Exercise description
Retype every line from the start of the entries below down to the line with "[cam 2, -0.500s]", both ends included; skip the pictures.
The input section start
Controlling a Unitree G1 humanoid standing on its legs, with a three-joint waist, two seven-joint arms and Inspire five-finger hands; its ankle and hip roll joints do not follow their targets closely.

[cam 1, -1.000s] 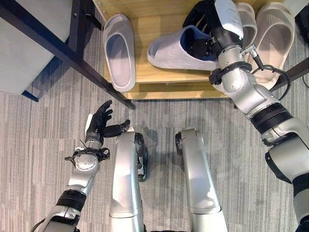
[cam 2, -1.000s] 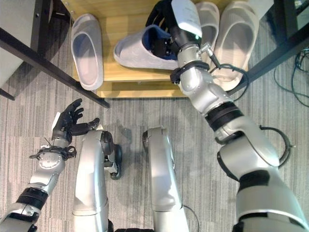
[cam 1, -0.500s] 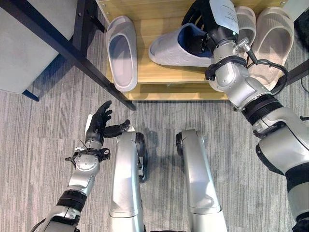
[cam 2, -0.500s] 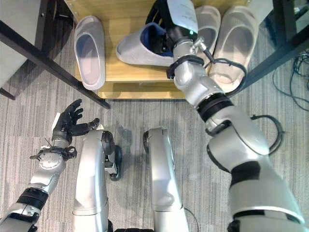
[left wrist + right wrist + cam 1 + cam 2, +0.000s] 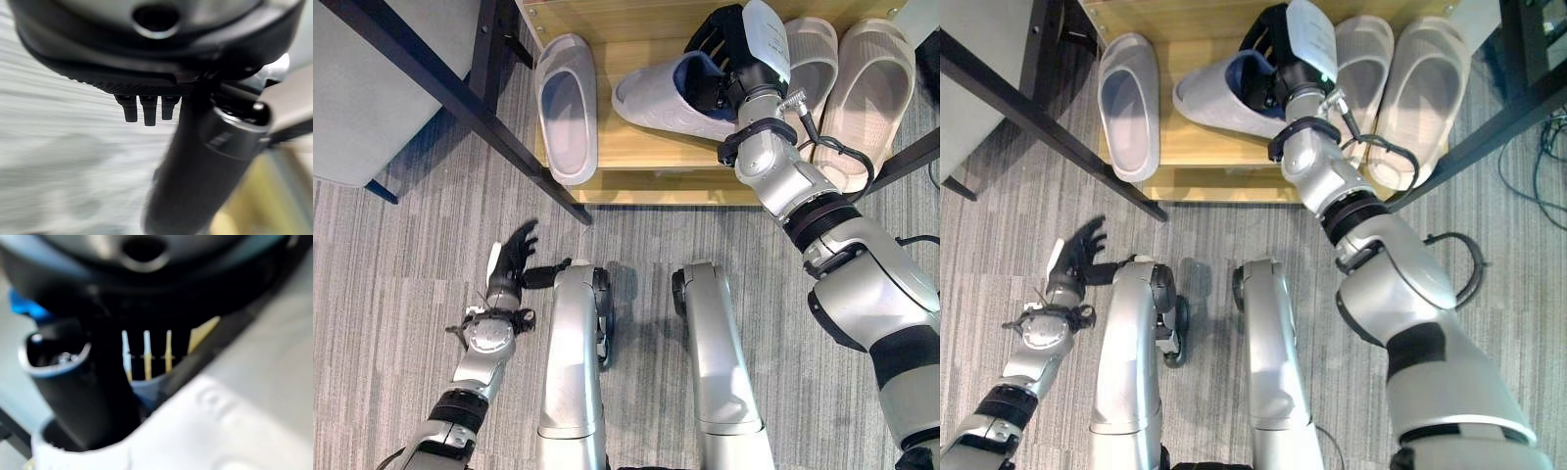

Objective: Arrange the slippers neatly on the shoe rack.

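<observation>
Up top, right hand (image 5: 724, 49) fingers clutch the sideways slipper (image 5: 671, 96) — beige pair (image 5: 842, 78) just beside.

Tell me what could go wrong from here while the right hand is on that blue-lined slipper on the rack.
The right hand grips the blue-lined slipper, which lies crosswise on the shoe rack. Turning it could knock the beige slippers close beside it, whose heels already overhang the front edge. The grey slipper also overhangs the edge, so a bump might tip it off. The left hand hangs open over the carpet.
</observation>
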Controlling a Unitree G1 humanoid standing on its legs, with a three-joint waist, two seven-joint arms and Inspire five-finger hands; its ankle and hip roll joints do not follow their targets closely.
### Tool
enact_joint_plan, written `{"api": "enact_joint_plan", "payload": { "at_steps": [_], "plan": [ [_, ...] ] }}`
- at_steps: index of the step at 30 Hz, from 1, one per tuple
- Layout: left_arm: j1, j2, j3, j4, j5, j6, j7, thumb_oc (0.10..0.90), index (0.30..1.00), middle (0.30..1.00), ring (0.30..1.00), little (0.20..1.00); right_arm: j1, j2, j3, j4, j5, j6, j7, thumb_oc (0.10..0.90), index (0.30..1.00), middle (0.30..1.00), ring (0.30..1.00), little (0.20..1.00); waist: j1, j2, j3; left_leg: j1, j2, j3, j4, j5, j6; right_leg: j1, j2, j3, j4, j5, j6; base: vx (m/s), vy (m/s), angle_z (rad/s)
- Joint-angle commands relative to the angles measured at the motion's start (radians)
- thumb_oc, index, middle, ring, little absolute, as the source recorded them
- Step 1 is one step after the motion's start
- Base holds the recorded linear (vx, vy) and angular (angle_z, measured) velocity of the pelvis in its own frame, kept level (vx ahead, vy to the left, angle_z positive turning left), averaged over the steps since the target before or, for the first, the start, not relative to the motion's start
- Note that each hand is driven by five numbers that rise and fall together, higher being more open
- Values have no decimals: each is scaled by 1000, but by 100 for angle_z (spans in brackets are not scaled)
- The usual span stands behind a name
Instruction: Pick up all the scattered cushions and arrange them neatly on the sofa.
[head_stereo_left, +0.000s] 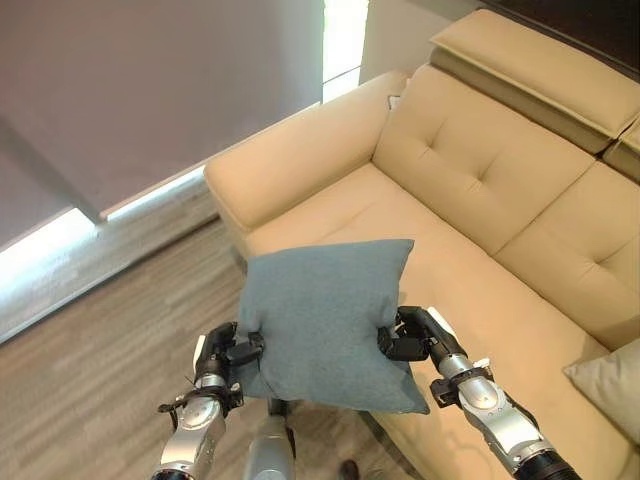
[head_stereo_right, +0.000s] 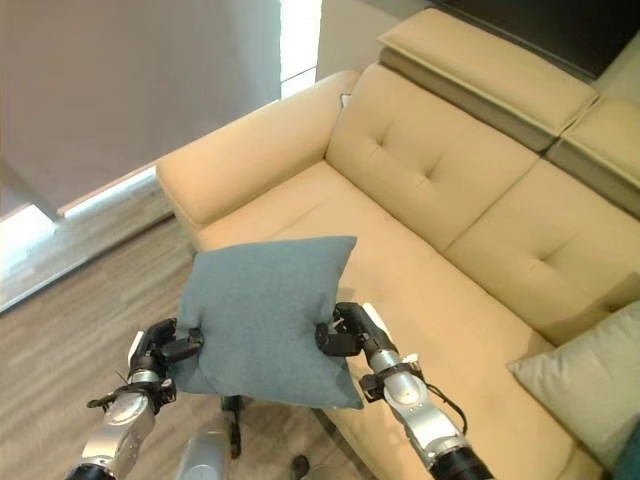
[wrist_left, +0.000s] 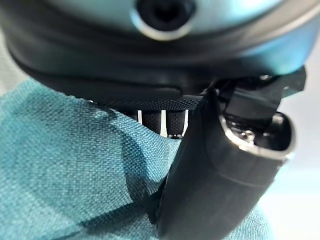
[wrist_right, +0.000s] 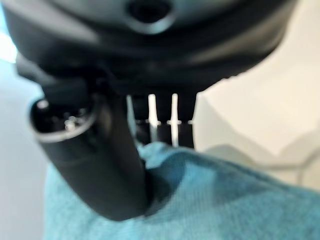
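Note:
I hold a blue-grey square cushion (head_stereo_left: 325, 315) up in the air between both hands, just in front of the beige sofa (head_stereo_left: 470, 170). My left hand (head_stereo_left: 232, 353) pinches its left edge and my right hand (head_stereo_left: 408, 336) pinches its right edge. In the left wrist view the thumb (wrist_left: 215, 180) presses into the teal cloth (wrist_left: 65, 170). The right wrist view shows that thumb (wrist_right: 95, 165) clamped on the same cloth (wrist_right: 200, 200). A pale grey cushion (head_stereo_right: 590, 385) lies on the sofa seat at the far right.
The sofa's rounded armrest (head_stereo_left: 290, 160) stands behind the held cushion. Wood floor (head_stereo_left: 100, 330) stretches to the left, up to a grey wall with a bright gap along its base (head_stereo_left: 60, 235).

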Motion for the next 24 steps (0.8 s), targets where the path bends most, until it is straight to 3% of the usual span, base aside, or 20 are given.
{"api": "enact_joint_plan", "payload": {
  "at_steps": [1,2,4,6,7,8,9,11,12,13,15,16,17,18,20,21,22,23,24],
  "plan": [
    [-170,24,-70,-178,75,-123,-20,400,300,300,300,300,-73,97,50,-226,-24,-142,38,400,300,300,300,300,-14,-61,-60,20,31,63,128,-188,-33,-86,-243,-66,-44,262,48,192,175,-45],
    [-170,24,-70,-178,75,-123,-20,400,300,300,300,300,-73,97,50,-226,-24,-141,38,400,300,300,300,300,-13,-59,-62,19,34,64,124,-184,-33,-87,-240,-66,-49,267,46,215,144,-57],
    [-182,30,-67,-189,85,-127,-18,400,300,300,300,300,-80,83,47,-224,-35,-139,38,400,300,300,300,300,-40,-66,-57,73,15,102,123,-232,-28,-119,-228,-137,-119,230,44,228,85,-25],
    [-187,33,-59,-199,93,-127,-12,400,300,300,300,300,-76,75,45,-223,-34,-139,43,400,300,300,300,300,-55,-71,-57,125,2,135,121,-265,-29,-142,-227,-224,-192,241,44,218,55,-13],
    [-187,33,-59,-199,93,-127,-12,400,300,300,300,300,-76,74,45,-223,-34,-139,43,400,300,300,300,300,-55,-70,-55,126,3,134,121,-265,-29,-139,-226,-225,-194,241,44,310,71,-35],
    [-192,39,-40,-206,112,-128,-5,400,300,300,300,300,-72,54,38,-221,-58,-144,46,400,300,300,300,300,-57,-68,-62,186,-2,164,126,-317,-37,-166,-245,-344,-216,248,48,325,63,-48],
    [-193,44,-28,-209,126,-131,1,400,300,300,300,300,-68,39,36,-222,-74,-149,48,400,300,300,300,300,-59,-62,-67,215,-3,183,119,-334,-41,-167,-250,-409,-221,244,45,393,49,-73],
    [-190,50,-11,-217,147,-133,-9,400,300,300,300,300,-53,6,7,-235,-107,-144,45,400,300,300,300,300,-68,-68,-94,239,-11,204,140,-360,-42,-123,-253,-459,-269,231,32,255,-96,-61],
    [-182,55,-3,-218,163,-134,-7,400,300,300,300,300,-36,-8,-11,-239,-112,-144,43,400,300,300,300,300,-82,-65,-108,234,5,207,189,-367,-58,-97,-221,-419,-303,222,16,188,-124,-22],
    [-181,55,-3,-218,163,-134,-7,400,300,300,300,300,-35,-8,-11,-239,-112,-144,43,400,300,300,300,300,-82,-64,-108,233,7,206,191,-369,-59,-96,-219,-420,-305,222,15,276,-189,-3],
    [-158,69,33,-225,169,-150,-4,400,300,300,300,300,-24,-35,-37,-244,-86,-144,39,400,300,300,300,300,-69,-52,-109,172,74,176,473,-235,-137,-17,-140,-354,-375,214,-26,219,-193,-25],
    [-154,66,39,-218,170,-148,4,400,300,300,300,300,-21,-42,-40,-243,-82,-144,40,400,300,300,300,300,-62,-45,-103,141,77,134,519,-218,-145,1,-115,-335,-390,202,-45,32,-47,-89],
    [-151,54,49,-208,159,-149,11,400,300,300,300,300,-19,-52,-41,-245,-81,-142,44,400,300,300,300,300,-60,-48,-104,98,52,101,511,-211,-117,6,-119,-325,-405,212,-59,-6,24,-125],
    [-151,54,49,-208,159,-149,11,400,300,300,300,300,-19,-52,-41,-245,-81,-142,44,400,300,300,300,300,-60,-48,-104,97,51,101,511,-211,-117,5,-119,-325,-405,212,-59,32,114,-137],
    [-151,42,62,-196,144,-155,23,400,300,300,300,300,-31,-59,-35,-238,-77,-141,53,400,300,300,300,300,-60,-28,-110,86,54,45,378,-238,-102,16,-121,-261,-400,200,-38,181,314,-76],
    [-148,45,79,-184,126,-168,41,400,300,300,300,300,-62,-61,-23,-222,-74,-148,52,400,300,300,300,300,-48,-6,-112,90,81,-22,191,-191,-112,15,-116,-195,-394,193,-16,304,493,-80],
    [-146,55,97,-167,126,-176,60,400,300,300,300,300,-96,-66,-10,-200,-82,-155,47,400,300,300,300,300,-16,6,-111,77,76,-117,80,-117,-126,30,-102,-141,-397,181,-5,229,373,-106],
    [-148,55,97,-166,126,-177,60,400,300,300,300,300,-98,-65,-9,-198,-82,-156,46,400,300,300,300,300,-16,6,-111,80,76,-115,69,-109,-127,28,-102,-140,-399,185,-6,250,237,-144],
    [-149,61,104,-155,128,-186,76,400,300,300,300,300,-120,-76,-4,-188,-104,-163,41,400,300,300,300,300,2,22,-108,74,75,-197,-32,-54,-151,50,-86,-88,-399,177,3,199,180,-181]
  ]
}}
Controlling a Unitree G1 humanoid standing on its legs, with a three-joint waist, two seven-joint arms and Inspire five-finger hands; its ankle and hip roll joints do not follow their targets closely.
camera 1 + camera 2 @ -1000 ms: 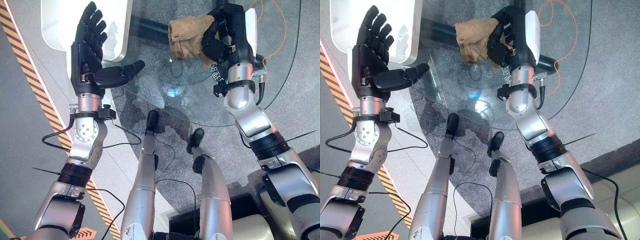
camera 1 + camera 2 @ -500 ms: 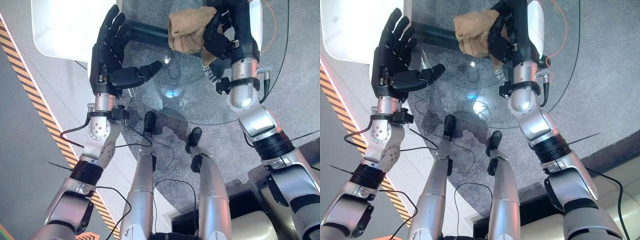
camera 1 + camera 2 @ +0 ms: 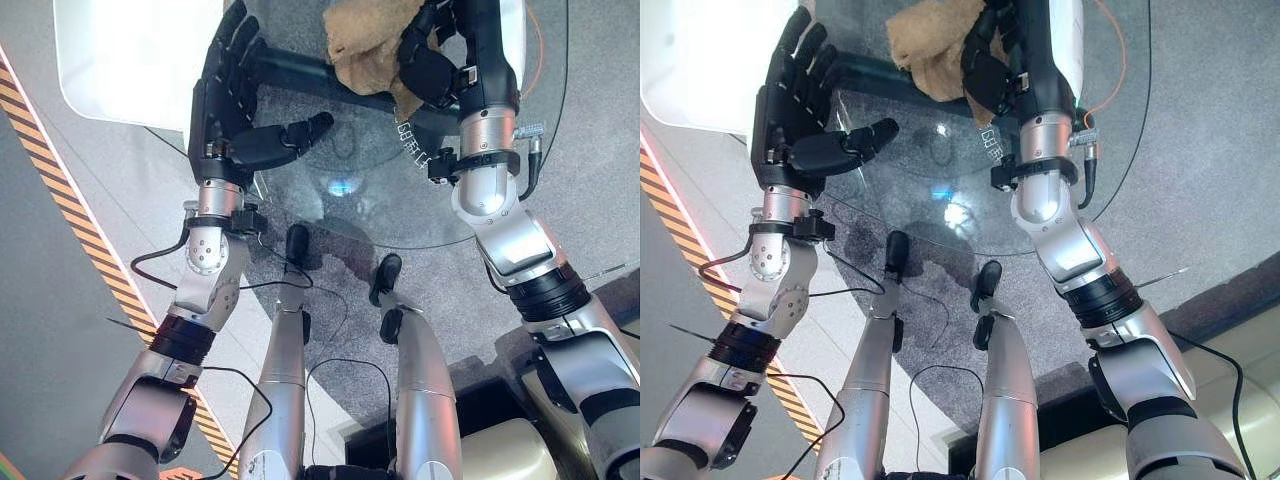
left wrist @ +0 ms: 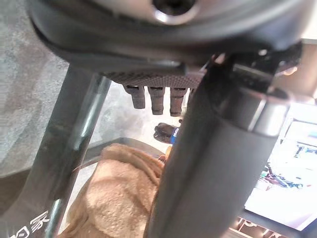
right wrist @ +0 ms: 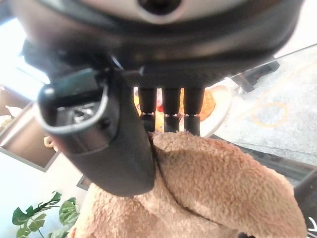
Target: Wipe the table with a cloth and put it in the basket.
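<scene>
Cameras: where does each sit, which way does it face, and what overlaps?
Left eye view: head camera looking down at the glass table; left hand open, right hand curled on the tan cloth.
Right eye view: same scene from slightly aside.
Left wrist view: along the left hand's straight fingers toward the cloth.
Right wrist view: along the right hand, fingers on the cloth.
Shared: the cloth appears in all four.

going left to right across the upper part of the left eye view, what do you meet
white tabletop → left hand, open over the glass table's edge → tan cloth → right hand, fingers curled on the cloth
</scene>
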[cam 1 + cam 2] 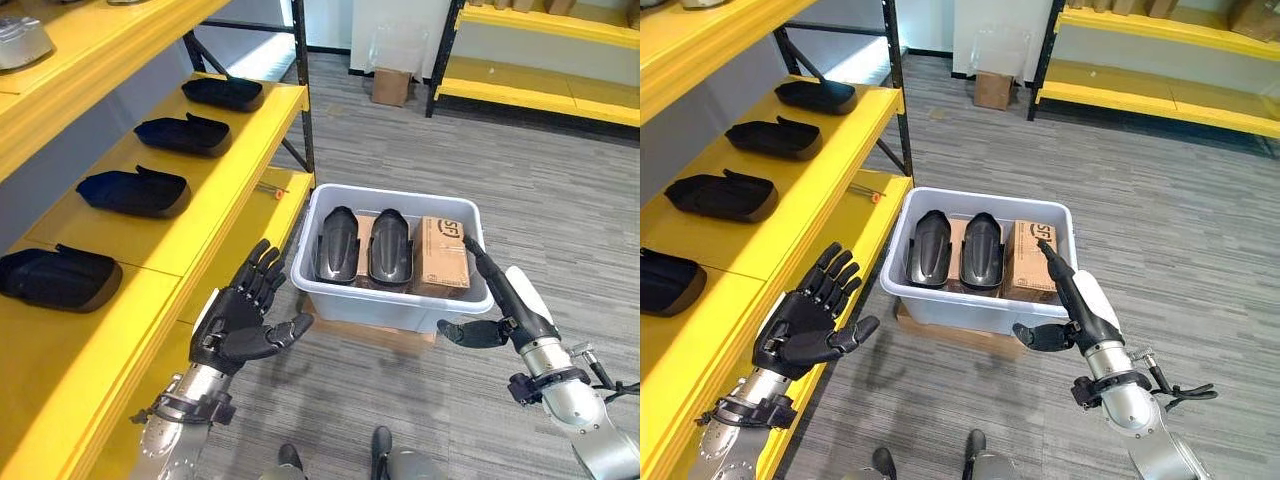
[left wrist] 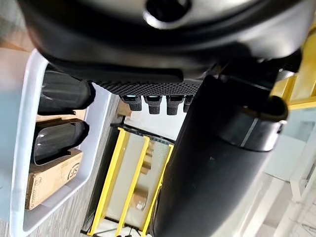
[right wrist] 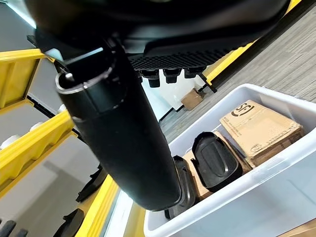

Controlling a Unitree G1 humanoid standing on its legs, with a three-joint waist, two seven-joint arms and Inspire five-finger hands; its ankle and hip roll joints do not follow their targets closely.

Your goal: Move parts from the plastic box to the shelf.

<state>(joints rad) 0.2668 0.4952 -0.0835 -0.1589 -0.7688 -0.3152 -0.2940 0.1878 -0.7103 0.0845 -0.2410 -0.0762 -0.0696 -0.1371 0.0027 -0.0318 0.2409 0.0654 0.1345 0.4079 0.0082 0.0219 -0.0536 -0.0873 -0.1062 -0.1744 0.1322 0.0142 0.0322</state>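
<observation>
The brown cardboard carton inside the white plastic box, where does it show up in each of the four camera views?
Left eye view: brown cardboard carton at the right end of the white plastic box, beside two black parts.
Right eye view: carton, same end of the box.
Left wrist view: carton at lower left, inside the box wall.
Right wrist view: carton at right, behind the box rim.
Shared landmark: the black parts next to it.

The left hand (image 1: 237,325) is raised with its palm turned inward, its fingers (image 1: 262,268) spread and straight, thumb jutting to the side. The right hand (image 1: 505,300) reaches forward from a silver-grey forearm, its fingers (image 1: 482,263) extended together and seemingly straight, thumb sticking out toward the left. Both hands hold nothing.
</observation>
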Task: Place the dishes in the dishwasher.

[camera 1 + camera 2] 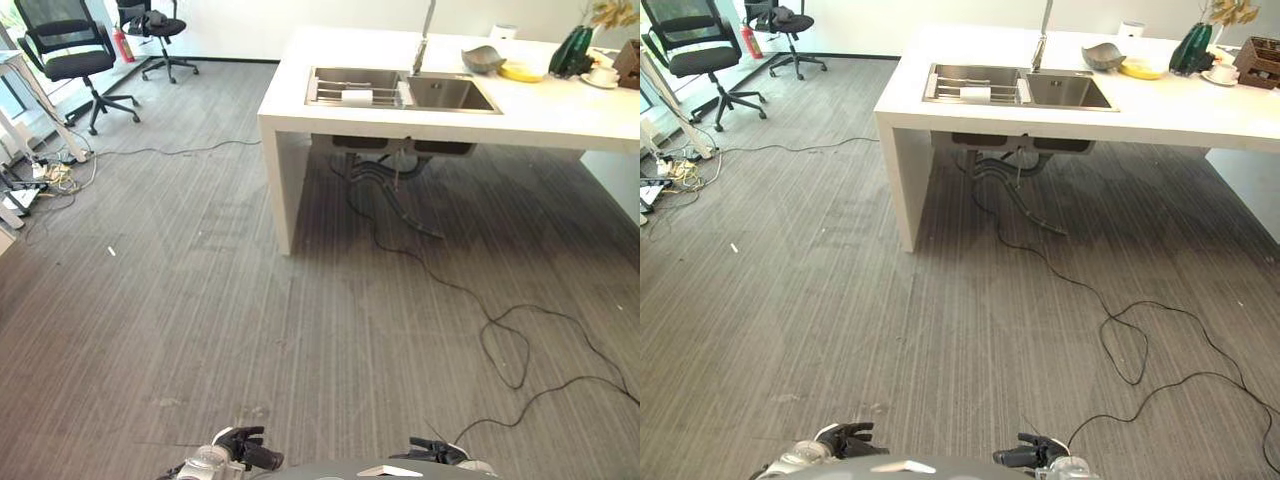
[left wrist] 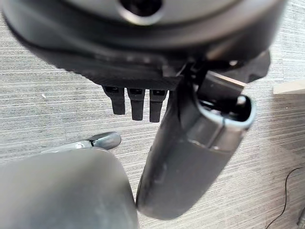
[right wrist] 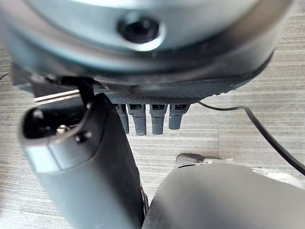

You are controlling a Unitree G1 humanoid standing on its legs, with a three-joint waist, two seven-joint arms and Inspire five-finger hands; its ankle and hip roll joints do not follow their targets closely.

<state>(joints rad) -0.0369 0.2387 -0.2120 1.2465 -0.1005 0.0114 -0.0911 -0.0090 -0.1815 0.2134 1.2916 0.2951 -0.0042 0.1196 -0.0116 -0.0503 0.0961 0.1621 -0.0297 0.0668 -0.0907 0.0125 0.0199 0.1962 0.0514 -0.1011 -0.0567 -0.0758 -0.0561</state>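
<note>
The dishes sit at the upper right of the frame on my white bench [image 1: 560,115]: a grey bowl [image 1: 483,59], a yellow plate [image 1: 523,71] just beside it, and a white cup on a saucer [image 1: 603,76] further right. A dark green vase [image 1: 573,50] stands between the plate and the cup. Left of the bowl, a double sink [image 1: 400,90] is set into the bench; its left basin holds a wire rack [image 1: 340,95] with something white on it. Grey carpet floor [image 1: 250,330] lies between me and the bench, crossed by a black cable [image 1: 500,330]. Two office chairs [image 1: 70,55] stand at upper left. My left robot hand [image 1: 245,450] and right robot hand [image 1: 435,452] hang at the bottom edge, fingers relaxed, holding nothing.
</note>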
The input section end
Solved problem
Controlling a Unitree G1 humanoid standing on its legs, with a three-joint waist, two seven-joint arms and Inspire five-finger hands; its ankle and hip roll joints do not follow their targets closely.

[cam 1, -1.000s] 
[cam 2, -1.000s] 
[cam 1, -0.500s] 
[cam 2, -0.500s] 

Nothing further is needed to complete this exercise.